**REQUIRED WORK**
Retype each line below without a single alteration.

**DATA BLOCK**
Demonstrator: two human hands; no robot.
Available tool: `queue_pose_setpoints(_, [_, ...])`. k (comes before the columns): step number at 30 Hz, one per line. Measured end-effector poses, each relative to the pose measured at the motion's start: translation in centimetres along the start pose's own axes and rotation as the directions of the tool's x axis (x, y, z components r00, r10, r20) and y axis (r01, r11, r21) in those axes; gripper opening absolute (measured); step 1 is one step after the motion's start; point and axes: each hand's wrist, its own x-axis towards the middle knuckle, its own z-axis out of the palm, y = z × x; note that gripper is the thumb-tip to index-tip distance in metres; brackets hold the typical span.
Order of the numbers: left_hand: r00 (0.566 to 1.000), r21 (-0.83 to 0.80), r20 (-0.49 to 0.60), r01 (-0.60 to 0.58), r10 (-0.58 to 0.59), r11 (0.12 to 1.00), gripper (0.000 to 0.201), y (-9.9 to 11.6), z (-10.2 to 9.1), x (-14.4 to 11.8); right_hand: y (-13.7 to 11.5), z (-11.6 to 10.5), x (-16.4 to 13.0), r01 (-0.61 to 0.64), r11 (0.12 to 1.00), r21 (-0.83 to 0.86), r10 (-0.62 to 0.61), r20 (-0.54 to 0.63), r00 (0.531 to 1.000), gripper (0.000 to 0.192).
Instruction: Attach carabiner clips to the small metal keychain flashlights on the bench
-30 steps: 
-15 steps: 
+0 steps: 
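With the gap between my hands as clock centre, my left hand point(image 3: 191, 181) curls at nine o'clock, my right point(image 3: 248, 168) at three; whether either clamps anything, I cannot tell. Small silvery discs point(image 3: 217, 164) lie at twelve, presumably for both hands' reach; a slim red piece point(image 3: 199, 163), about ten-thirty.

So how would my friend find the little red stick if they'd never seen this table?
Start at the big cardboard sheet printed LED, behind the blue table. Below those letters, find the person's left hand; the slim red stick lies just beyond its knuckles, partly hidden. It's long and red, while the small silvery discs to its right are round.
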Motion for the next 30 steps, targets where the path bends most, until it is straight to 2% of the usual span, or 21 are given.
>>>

**THE ANSWER**
Demonstrator: two human hands; no robot.
Available tool: `queue_pose_setpoints(_, [_, ...])`. k (comes before the columns): step number at 30 Hz, one per line. Measured end-effector poses, each relative to the pose measured at the motion's start: translation in centimetres along the start pose's own axes and rotation as the directions of the tool's x axis (x, y, z components r00, r10, r20) and y axis (r01, r11, r21) in those axes; gripper opening absolute (measured); step 1 is one step after the motion's start; point and axes: each hand's wrist, its own x-axis towards the middle knuckle, its own z-axis out of the palm, y = z × x; note that gripper is the thumb-tip to index-tip distance in metres; brackets hold the typical span.
Order of the numbers: left_hand: r00 (0.566 to 1.000), r21 (-0.83 to 0.80), r20 (-0.49 to 0.60), r01 (-0.60 to 0.58), r10 (-0.58 to 0.59), r11 (0.12 to 1.00), gripper (0.000 to 0.201), y (-9.9 to 11.6), z (-10.2 to 9.1), x (-14.4 to 11.8); right_hand: y (-13.7 to 11.5), z (-11.6 to 10.5), x (-16.4 to 13.0), r01 (-0.61 to 0.64), r11 (0.12 to 1.00), r21 (-0.83 to 0.86), r10 (-0.62 to 0.61), r20 (-0.54 to 0.63), r00 (0.531 to 1.000), gripper (0.000 to 0.192).
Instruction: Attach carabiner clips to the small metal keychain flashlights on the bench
-30 steps: 
-15 steps: 
+0 steps: 
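With the gap between my hands as clock centre, my left hand point(image 3: 191, 181) curls at nine o'clock, my right point(image 3: 248, 168) at three; whether either clamps anything, I cannot tell. Small silvery discs point(image 3: 217, 164) lie at twelve, presumably for both hands' reach; a slim red piece point(image 3: 199, 163), about ten-thirty.

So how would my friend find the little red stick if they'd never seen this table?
Start at the big cardboard sheet printed LED, behind the blue table. Below those letters, find the person's left hand; the slim red stick lies just beyond its knuckles, partly hidden. It's long and red, while the small silvery discs to its right are round.
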Motion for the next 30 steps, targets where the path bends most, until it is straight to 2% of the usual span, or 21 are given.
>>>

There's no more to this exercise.